Tuesday, June 30, 2009

truth

Ive always been waiting for “the right time” to talk about this but i guess there’s never really a right time.
Honestly I still cant face it and I guess I can only hope I will in time.

Ive been putting this on discretion but since eventually I’d have to go with it;

Im not continuing my second semester in MUFY let alone Sunway University College, which means I wont be going to Monash as planned either.

I recently had a call, the day I sat for the ASEAN exam about a month ago.
Ive been offered a scholarship from JPA for my foundation programme and degree, locally of course, since i did not get the overseas.
As great as all this sounds, I didn’t want it.

But it was all in place because I was offered a private prestigious university and got the course i applied for.
There wasn’t any reason for me to justify to say no to this.

Why ive been so bummed is because :

  • Ive been assign to go to Nottingham University (Malaysia campus) in Semenyih which is about an hour drive from here, which also means I’ll be living in a hostel and only get to come back on weekends.
  • Unlike any far colleges, Nottingham is pretty isolated and far from the city because of the space required for its structure and size. I heard its a 20 minute bus ride to the train station. :( Not to a mall or a city but the train station---------
  • I am never good at staying alone and i hate being in new environments without a physical support system directly by me. I.am.alone.
  • I hate having to leave MUFY in the middle of the year just when we all planned to have convenient breaks together.
  • Staying in Kota Kemuning already had me going on and on about how far I am away from everyone. Now I am 1 hour away. O_O


Up till now I haven’t had the heart to let people know even when they ask me how Im doing in Sunway. :(
Im sorry I havent been honest or told most of you in person. I didnt have the heart to because not talking about it made it seem like it woulndt happen.
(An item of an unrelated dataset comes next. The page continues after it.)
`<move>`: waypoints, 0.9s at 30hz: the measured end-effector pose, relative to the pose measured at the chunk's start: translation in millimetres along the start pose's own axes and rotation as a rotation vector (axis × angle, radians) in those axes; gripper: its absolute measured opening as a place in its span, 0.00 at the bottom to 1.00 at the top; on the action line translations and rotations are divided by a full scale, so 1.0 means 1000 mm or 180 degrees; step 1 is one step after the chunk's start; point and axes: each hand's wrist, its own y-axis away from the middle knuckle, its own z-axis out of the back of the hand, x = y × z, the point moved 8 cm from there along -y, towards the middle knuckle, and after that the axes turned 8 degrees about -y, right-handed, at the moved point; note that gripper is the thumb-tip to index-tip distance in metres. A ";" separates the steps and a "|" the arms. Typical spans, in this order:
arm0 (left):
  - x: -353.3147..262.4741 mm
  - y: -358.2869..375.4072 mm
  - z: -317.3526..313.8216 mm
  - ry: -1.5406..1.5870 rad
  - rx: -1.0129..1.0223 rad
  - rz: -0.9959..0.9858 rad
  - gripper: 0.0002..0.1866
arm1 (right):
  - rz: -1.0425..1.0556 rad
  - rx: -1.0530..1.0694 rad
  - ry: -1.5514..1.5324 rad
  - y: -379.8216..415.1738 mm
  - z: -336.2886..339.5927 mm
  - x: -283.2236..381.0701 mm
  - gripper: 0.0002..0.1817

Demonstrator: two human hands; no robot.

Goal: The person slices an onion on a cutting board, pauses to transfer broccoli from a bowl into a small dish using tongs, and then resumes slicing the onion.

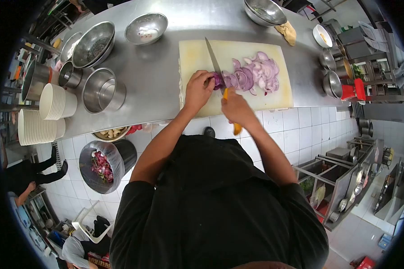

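A white cutting board (193, 54) lies on the steel table in front of me. My left hand (199, 89) grips a piece of red onion (218, 81), fingers curled over it at the board's lower left. In my right hand (238, 109) is the yellow handle of a knife (213, 56). Its blade points away from me and stands against the onion's right side, just beside my left fingers. Sliced onion (265, 74) is heaped to the right of the blade, with a few looser rings next to it.
Steel bowls (146, 28) stand on the table (166, 58), with a deep pot (104, 91) and stacked white containers (58, 102) at left. A yellow cloth (287, 32) lies by another bowl (265, 12). Below the edge stands a lined bin (101, 168) with onion scraps. Other people are at left.
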 end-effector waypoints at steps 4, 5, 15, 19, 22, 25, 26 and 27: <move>-0.003 -0.005 0.003 0.0057 0.0007 0.0070 0.10 | 0.0485 -0.0477 0.0216 -0.035 -0.015 -0.030 0.15; -0.004 -0.001 0.001 0.0107 0.0084 0.0121 0.10 | 0.0410 -0.0435 0.0132 -0.032 -0.019 -0.034 0.16; -0.035 -0.023 -0.008 -0.0431 0.0522 -0.1027 0.10 | 0.0397 -0.0678 0.0296 -0.038 0.030 -0.075 0.20; -0.026 -0.040 -0.005 -0.1171 0.1540 -0.0547 0.10 | 0.0489 -0.0662 0.0197 -0.025 0.035 -0.072 0.21; -0.013 -0.037 0.017 -0.1121 0.1210 0.0338 0.10 | 0.0499 -0.0600 0.0097 -0.013 0.029 -0.060 0.21; 0.009 -0.016 0.015 -0.0479 0.0671 0.1019 0.11 | 0.0043 -0.0159 -0.0239 0.016 0.024 -0.023 0.21; 0.012 -0.010 0.015 -0.0229 0.0455 0.1199 0.12 | -0.0144 0.0043 -0.0372 0.021 0.021 -0.015 0.21; 0.020 -0.003 0.008 -0.0005 0.0488 0.1568 0.13 | -0.0142 0.0033 -0.0376 0.018 0.018 -0.018 0.22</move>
I know I have to suck it up and be the grown up and accept that eventually i have to go through this sooner or later, but this is too sooonnnn.

Weekends aren’t enough.

Now all that waking up at 6am, dealing with traffic every morning, arriving in college an hour earlier to get a parking, finishing late etc doesn’t seem to be that bad to me anymore.
Seriously, id take all that back.

I know i sound like a whimp for complaining and how spoilt i am for not wanting this, but i do know that I cant say no to this.
No is already not an option.

I guess im just very scared of what might be.

I still very much want to go to Sunway UC, and be around friends and family 24/7 here. :(




While all this is still new to me to absorb and accept and suit to,
Im leaving in less than 2 weeks which leaves me feeling speechless and the most alone ive ever felt.